Partner, I've always played fair with you."
"So far as I know, Wickwire, yes. Why?"
"I've got a favor to ask."
"What is it--money?"
"No, partner, not money this time. You've always been more than
liberal with me. But so far I've had to keep under cover; you asked me
to. I want to ask the privilege now of coming out into the open. The
jig is up so far as watching anybody goes."
"Yes."
"There's nobody to watch any more--they're all to chase, I reckon,
now. The open is my kind of a fight, anyway. I want to ride out this
manhunt with you."
"How is your arm?"
"My arm is all right, and there ought to be a place for me in the
chase now that Ed Banks is out of it. I want to cut loose up on the
range, anyhow; if I'm a man I want to know it, and if I ain't I want
to know it. I want to ride with you after Seagrue and Sinclair and
Barney Rebstock."
Whispering Smith spoke coldly: "You mean, Wickwire, you want to get
killed."
"Why, partner, if it's coming to me, I don't mind--yes."

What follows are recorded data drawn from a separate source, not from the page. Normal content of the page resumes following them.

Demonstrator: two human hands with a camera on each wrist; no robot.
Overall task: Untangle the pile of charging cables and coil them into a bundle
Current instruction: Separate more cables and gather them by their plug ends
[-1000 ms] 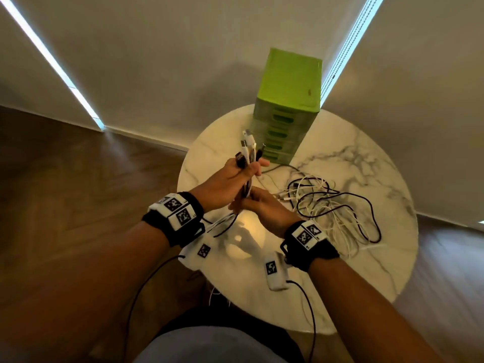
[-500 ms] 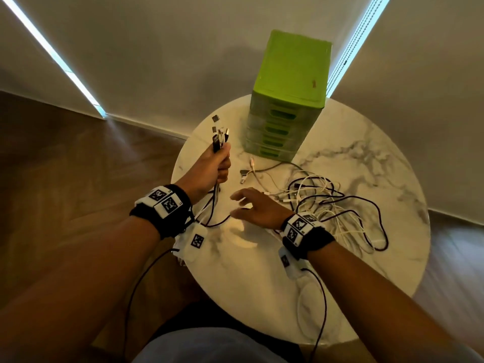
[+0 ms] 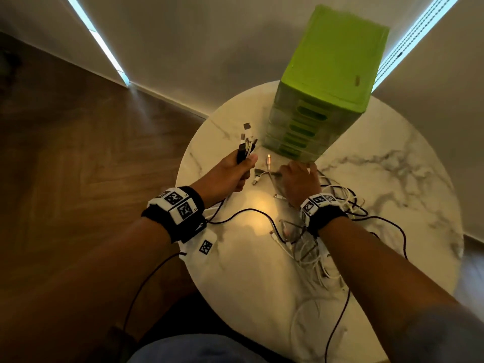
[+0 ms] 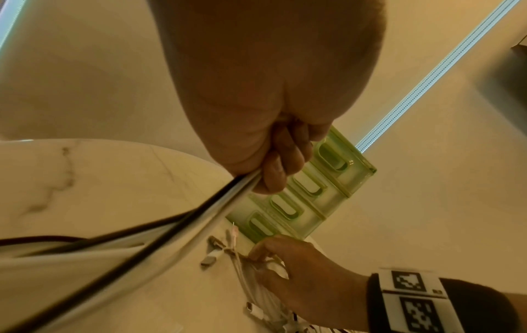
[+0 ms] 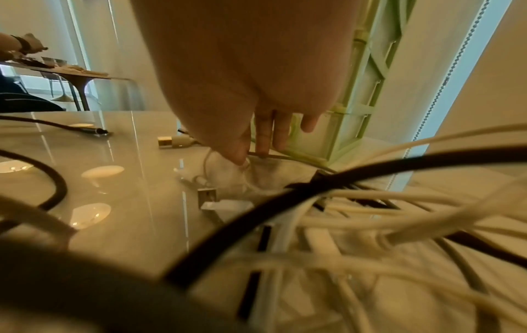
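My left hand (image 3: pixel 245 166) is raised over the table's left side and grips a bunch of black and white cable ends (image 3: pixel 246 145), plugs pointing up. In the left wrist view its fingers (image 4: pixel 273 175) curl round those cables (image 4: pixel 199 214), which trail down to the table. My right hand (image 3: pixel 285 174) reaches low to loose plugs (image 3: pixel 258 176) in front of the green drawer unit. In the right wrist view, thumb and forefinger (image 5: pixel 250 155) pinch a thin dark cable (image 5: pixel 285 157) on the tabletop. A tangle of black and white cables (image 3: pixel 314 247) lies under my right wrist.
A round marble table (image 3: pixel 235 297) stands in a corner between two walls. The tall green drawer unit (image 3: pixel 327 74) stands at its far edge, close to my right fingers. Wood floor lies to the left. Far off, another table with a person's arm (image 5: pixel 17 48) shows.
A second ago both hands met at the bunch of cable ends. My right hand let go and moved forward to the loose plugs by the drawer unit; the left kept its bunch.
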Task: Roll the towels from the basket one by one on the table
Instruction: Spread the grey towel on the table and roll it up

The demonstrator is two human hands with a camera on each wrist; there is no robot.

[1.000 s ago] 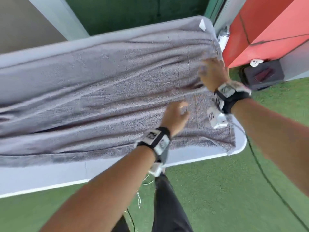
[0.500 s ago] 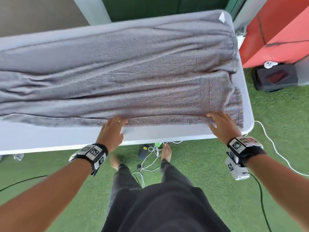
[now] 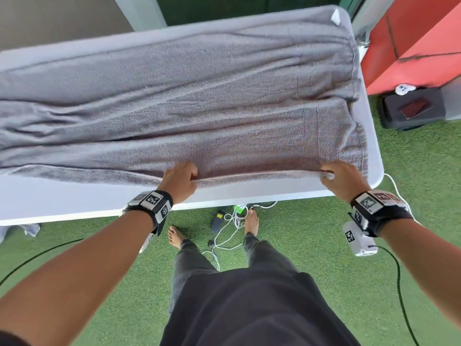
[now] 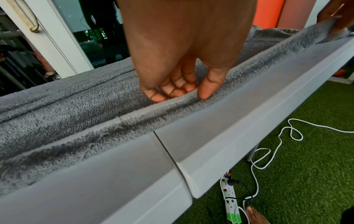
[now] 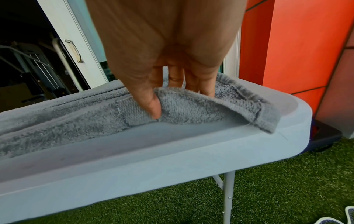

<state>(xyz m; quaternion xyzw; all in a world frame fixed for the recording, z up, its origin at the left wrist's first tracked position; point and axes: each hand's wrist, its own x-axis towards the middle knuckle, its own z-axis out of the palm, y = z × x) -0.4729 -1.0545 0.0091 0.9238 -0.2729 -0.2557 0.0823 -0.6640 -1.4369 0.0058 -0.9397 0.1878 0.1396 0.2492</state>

"What's the use, Wickwire?"
"If I'm a man I want to know it; if I ain't, it's time my friends
knowed it. Anyhow, I'm man enough to work out with some of that gang.
Most of them have put it over me one time or another; Sinclair pasted
me like a blackbird only the other day. They all say I'm nothing but a
damned tramp. You say I have done you service--give me a show."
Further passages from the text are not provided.